Covered Wagon members spent New Year's Eve huddled before a small charcoal fire in front of the main federal presence in Boise, the Post Office, to remind ourselves and others that people were still dying in Southeast Asia while our countrymen celebrated. We marched on the headquarters of Morrison-Knudson to call attention to the fact that their executives were responsible for the manufacture of the tiger cages being used in South Vietnam by Mr. Thieu. We joined women and children in a symbolic circle in front of the Post Office last summer, in support of those who surrounded the Capitol in Washington, D.C. to protest the continuance of the war.

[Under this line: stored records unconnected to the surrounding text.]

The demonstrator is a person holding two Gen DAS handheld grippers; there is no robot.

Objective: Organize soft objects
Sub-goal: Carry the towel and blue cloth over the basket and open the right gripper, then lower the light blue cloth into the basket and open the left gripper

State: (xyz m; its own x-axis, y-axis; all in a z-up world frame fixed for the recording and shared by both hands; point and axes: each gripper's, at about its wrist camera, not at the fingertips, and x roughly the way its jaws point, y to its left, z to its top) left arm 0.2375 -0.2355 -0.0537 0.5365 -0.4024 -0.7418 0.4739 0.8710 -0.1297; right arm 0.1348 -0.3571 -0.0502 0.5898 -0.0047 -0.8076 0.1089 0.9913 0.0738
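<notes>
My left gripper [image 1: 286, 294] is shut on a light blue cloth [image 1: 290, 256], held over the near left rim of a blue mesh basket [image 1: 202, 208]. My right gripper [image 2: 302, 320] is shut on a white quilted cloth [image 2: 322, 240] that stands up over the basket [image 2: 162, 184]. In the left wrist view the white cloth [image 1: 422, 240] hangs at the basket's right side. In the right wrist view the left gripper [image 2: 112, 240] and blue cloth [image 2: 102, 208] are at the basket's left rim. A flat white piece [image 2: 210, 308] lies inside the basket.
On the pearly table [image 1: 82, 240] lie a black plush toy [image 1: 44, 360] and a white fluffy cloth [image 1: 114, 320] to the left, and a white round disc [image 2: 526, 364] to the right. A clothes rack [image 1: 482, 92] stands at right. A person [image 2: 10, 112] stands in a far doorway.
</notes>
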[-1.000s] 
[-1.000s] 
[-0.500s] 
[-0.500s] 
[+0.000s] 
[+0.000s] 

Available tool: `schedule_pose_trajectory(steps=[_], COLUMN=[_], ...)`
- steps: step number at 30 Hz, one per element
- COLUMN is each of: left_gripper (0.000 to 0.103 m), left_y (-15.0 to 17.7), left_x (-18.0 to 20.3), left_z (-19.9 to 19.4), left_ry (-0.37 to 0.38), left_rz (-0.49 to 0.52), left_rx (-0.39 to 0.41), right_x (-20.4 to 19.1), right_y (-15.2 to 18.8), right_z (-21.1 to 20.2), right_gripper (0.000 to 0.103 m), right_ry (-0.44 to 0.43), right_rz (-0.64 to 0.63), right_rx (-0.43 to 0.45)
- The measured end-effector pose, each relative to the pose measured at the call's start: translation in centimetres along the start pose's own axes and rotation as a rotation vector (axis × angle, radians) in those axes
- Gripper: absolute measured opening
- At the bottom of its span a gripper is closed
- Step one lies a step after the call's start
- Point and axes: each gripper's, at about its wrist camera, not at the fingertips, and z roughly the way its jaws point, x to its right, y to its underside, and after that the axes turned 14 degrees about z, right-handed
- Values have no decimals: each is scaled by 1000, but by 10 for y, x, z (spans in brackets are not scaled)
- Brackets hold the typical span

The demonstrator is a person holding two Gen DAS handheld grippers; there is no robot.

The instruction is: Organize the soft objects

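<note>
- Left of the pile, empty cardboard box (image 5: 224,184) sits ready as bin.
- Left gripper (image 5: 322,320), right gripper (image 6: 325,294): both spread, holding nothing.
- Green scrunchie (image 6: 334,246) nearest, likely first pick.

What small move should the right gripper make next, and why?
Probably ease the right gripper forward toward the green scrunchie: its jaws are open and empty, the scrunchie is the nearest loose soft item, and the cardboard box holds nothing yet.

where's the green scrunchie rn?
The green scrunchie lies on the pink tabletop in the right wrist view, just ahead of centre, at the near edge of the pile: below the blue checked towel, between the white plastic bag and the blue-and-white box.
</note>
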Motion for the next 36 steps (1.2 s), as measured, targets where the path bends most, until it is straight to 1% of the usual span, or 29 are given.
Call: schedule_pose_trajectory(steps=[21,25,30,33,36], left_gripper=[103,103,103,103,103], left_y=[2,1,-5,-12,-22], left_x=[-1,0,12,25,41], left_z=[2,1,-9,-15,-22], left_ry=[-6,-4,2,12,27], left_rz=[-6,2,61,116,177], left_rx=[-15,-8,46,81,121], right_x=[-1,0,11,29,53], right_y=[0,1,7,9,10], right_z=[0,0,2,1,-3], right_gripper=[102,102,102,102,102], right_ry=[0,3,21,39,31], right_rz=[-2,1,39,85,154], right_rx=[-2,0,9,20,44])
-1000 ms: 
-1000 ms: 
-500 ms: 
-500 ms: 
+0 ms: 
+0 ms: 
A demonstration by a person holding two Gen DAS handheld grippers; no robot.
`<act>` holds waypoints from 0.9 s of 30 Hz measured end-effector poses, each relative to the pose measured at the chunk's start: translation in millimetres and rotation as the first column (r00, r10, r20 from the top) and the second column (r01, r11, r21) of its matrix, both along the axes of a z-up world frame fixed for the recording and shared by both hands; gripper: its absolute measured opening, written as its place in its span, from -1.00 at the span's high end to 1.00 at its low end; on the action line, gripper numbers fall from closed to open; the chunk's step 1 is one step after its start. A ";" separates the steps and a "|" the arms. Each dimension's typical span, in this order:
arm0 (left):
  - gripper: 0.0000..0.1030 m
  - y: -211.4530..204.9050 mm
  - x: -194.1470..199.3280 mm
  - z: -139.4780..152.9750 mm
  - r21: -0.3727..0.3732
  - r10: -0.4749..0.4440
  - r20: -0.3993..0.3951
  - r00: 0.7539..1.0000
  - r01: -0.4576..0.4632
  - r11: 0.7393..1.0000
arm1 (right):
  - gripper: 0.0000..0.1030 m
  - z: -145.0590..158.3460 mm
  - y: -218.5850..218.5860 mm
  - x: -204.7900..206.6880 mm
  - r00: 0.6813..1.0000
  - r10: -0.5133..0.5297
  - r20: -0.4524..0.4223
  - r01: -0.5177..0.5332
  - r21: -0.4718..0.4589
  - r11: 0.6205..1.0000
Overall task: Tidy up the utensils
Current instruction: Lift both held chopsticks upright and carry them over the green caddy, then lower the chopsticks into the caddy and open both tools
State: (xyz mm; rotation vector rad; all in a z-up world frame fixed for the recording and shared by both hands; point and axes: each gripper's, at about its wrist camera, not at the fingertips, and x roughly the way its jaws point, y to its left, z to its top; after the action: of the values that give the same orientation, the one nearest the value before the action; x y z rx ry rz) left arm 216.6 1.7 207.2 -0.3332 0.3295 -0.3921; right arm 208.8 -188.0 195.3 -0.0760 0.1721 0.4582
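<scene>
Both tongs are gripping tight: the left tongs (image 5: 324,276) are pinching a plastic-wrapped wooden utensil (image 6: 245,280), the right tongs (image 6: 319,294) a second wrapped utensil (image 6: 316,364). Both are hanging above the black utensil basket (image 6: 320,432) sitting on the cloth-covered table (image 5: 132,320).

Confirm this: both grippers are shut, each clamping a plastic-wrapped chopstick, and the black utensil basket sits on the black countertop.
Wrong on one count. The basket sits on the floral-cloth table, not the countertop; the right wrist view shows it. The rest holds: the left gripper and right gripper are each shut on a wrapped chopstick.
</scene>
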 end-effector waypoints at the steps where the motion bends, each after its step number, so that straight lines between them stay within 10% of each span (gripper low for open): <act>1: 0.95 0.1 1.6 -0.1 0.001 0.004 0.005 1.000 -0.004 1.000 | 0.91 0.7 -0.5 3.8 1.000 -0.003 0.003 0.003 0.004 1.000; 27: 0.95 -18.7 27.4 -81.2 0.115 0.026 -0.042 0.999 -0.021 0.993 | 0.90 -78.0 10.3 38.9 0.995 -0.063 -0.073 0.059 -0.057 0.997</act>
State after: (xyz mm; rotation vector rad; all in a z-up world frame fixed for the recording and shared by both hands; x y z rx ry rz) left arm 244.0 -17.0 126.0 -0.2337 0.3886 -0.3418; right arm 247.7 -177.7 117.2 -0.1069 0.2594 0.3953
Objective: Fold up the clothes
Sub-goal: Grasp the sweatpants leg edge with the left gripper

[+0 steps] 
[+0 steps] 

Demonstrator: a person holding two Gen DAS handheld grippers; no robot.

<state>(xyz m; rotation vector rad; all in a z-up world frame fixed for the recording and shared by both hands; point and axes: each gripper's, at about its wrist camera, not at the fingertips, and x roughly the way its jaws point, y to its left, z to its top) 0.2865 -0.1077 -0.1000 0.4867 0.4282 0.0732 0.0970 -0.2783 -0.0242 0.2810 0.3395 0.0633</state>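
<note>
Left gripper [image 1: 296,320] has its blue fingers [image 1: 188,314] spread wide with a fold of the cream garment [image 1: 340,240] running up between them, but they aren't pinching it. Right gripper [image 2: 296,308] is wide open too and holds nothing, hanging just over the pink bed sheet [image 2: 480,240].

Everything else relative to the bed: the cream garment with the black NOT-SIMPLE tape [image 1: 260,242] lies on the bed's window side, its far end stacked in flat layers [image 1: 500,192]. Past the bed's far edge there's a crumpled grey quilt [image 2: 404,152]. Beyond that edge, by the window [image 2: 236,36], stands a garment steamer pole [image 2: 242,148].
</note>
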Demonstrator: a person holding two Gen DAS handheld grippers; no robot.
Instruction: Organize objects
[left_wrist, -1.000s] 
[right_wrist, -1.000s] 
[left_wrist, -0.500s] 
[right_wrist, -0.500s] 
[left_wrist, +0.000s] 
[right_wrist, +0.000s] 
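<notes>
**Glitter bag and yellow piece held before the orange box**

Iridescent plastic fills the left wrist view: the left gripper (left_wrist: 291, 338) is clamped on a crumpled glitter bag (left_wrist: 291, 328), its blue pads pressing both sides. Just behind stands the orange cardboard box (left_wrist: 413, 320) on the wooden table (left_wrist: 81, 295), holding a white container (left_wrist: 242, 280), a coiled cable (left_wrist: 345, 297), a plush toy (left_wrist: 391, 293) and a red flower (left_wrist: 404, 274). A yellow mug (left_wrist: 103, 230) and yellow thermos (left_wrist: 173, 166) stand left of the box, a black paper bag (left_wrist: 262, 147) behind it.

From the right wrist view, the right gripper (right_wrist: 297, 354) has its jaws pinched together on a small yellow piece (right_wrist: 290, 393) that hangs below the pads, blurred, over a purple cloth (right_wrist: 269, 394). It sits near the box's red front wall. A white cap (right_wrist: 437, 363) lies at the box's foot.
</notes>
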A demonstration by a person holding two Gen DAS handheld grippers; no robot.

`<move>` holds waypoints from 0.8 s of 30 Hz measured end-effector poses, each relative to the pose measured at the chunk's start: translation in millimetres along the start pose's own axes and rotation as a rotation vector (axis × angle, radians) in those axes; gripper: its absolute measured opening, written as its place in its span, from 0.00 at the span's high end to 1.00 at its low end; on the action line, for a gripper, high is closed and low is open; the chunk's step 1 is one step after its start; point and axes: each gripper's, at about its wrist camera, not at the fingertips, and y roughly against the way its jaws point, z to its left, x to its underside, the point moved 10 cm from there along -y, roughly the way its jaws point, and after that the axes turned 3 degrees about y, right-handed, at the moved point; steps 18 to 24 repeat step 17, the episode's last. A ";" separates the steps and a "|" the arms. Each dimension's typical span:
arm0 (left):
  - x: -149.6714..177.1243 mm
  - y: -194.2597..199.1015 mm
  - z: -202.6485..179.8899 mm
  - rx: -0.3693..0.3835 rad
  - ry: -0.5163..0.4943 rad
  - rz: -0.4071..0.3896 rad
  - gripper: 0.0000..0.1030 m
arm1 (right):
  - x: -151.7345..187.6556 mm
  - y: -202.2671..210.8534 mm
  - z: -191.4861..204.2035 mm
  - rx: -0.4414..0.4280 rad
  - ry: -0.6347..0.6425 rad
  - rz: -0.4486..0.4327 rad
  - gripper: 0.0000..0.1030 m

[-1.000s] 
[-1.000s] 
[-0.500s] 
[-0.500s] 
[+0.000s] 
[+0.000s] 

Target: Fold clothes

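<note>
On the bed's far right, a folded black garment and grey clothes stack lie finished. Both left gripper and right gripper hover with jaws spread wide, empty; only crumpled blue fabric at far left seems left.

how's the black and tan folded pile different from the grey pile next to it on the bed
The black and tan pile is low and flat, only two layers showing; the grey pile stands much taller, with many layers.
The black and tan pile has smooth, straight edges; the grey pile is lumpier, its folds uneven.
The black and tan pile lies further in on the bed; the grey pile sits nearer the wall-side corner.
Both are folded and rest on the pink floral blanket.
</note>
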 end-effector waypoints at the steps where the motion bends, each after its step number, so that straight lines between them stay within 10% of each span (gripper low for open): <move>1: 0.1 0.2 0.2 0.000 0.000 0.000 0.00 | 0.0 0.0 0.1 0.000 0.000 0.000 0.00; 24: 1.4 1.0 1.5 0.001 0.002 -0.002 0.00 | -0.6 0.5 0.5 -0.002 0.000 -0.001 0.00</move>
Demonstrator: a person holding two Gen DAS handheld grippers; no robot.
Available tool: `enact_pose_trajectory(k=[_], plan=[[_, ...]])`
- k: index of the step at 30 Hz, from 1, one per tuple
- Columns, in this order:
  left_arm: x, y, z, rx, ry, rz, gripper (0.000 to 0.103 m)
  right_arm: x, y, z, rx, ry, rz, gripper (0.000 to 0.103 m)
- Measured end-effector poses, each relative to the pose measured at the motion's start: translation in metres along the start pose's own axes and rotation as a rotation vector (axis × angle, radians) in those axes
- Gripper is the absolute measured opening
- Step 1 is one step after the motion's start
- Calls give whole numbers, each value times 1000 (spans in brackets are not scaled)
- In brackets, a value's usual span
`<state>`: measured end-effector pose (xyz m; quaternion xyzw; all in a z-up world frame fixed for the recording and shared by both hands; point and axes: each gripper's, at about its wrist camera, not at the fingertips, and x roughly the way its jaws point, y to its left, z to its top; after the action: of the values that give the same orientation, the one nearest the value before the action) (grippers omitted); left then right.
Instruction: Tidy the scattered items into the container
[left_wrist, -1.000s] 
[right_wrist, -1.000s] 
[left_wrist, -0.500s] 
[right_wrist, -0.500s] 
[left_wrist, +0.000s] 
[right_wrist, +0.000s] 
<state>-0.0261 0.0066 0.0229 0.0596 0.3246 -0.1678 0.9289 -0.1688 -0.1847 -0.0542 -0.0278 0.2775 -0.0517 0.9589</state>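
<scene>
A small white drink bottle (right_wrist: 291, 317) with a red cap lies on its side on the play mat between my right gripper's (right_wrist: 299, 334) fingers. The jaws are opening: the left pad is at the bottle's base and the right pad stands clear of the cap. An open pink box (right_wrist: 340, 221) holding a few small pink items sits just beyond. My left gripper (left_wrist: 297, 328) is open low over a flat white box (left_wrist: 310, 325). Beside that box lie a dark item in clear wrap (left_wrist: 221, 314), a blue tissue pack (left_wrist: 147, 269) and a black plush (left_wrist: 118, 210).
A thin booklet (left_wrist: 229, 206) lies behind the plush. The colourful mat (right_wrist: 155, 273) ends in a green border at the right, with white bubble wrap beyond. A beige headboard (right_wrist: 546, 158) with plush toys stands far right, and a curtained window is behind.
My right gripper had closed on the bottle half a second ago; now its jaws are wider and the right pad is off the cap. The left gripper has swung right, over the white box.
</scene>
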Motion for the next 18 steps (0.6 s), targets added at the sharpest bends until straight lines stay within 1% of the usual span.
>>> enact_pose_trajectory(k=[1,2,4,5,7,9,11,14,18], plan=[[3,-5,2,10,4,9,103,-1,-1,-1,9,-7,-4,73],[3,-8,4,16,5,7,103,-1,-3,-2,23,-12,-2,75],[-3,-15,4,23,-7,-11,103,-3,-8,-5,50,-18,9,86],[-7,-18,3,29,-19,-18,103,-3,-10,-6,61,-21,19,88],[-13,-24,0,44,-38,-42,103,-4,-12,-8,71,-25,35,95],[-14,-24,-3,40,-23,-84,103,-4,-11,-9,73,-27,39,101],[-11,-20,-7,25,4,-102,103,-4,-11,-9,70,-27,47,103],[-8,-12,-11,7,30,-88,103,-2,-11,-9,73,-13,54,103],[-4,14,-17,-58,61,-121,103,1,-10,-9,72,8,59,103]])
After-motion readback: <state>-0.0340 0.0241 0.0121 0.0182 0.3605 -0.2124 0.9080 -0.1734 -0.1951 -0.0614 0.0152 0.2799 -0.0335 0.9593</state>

In each of these actions, growing numbers of Boise residents participated. And when Dan Sudran of the United Farm Workers asked us, on less than 24 hours notice, to join a picket line in front of the State Capitol in protest of the restrictive farm-labor bill that had just become law, we arrived in such numbers that we constituted nearly half the demonstration! One of the GIs who traveled 40 miles to march had, only two months previously, referred to Chicanos as "spics," calling them welfare chiselers who should be deported. And that, I believe, is the real story of the Covered Wagon. It is the story of men and women who have, by working with others, liberated themselves from the diseases of war, hatred, ignorance, racism and injustice, diseases that abound in epidemic proportions in our acquisitive society.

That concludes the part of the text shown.